La primera y la segunda lectura parece que nos preparan al drama que se desarrolla en el Evangelio.
El amor y la misericordia de Dios son universales, inclusivos, completos – para todos los pueblos de todos los tiempos.
En el evangelio de hoy, Jesus aparece cruzando la frontera al país extranjero del norte, hoy Líbano. Se interna en territorio pagano.
Sin embargo, quizás la frontera más difícil de superar es la nuestra mentalidad.
Y Jesus se cananea encuentra con una mujer, muy valiente, que, siendo pagana, le suplica a Jesus.
Personalmente, no estoy seguro si yo hubiese insistido, después de ser ignorado por él.
La audacia de esta mujer me cuestiona: si yo pudiera continuar elevando mis súplicas a Dios, a pesar de tener la sensación de que soy ignorado o que Dios no tiene interés en mi oración.
¿Qué nos ha detenido para hablar con Dios? ¿Qué deseos, aparentemente ignorados o rechazados, nos han orillado a dejar de orar?
¿Qué nos pasa cuando dejamos de buscar, suplicar y orar?
Tal vez nuestro corazón ha perdido la capacidad de entrar en el misterio providente de Dios y el poder de la paciencia no está en nuestros planes.
La misericordia, la justicia y la salvación de Dios son generosamente prometidas y dadas a todos los que buscan sinceramente al Señor.
Asimismo, en la segunda lectura Pablo nos señala que la misericordia de Dios está pensada para todos, ya sea judío o gentil.

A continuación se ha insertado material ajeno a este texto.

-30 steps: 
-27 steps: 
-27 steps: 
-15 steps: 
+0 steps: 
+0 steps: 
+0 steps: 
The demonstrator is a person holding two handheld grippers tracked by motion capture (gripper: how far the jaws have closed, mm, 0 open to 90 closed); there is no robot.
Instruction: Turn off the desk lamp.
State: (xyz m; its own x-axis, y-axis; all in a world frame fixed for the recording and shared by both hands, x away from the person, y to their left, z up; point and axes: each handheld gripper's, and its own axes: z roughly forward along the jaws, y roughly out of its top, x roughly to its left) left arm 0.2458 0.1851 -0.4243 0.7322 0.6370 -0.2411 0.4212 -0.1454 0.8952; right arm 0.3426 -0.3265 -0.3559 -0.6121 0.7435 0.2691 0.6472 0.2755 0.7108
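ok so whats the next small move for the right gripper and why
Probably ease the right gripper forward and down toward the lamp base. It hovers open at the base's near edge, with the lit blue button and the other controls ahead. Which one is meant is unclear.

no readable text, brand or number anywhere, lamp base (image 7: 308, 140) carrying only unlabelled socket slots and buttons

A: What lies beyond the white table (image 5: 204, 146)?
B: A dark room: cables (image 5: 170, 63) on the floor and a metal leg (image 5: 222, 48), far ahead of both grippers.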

Jesus llega a otros territorios, no como un turista a conocer, o ir de compras, o quizás para compadecer. No.
La vida es un viaje, donde no solamente llevamos y compartimos.
Saber viajar y saber vivir… implica también el saber recibir.
Jesus regaló el milagro a aquella madre pagana. Pero antes ha recibido de ella la sorpresa grata, admirable, asombrosa… de su fe: Mujer, ¡qué grande es tu fe!
Este es el regalo de la mujer a Jesus y a sus discípulos. Les ha hecho encontrar algo precioso en ella, que ellos no esperaban.
No solamente se trata de tolerar a los que no piensan como nosotros, o abrir las puertas a los extraños. Se trata de descubrir los valores que cada persona es portadora.
Seamos tan audaces como la mujer cananea, para creerlo y practicarlo, ejerciendo el poder de la paciencia al buscar la misericordia de Dios, la salud y el amor y de dejarnos sorprender también por los de siempre y por los extraños.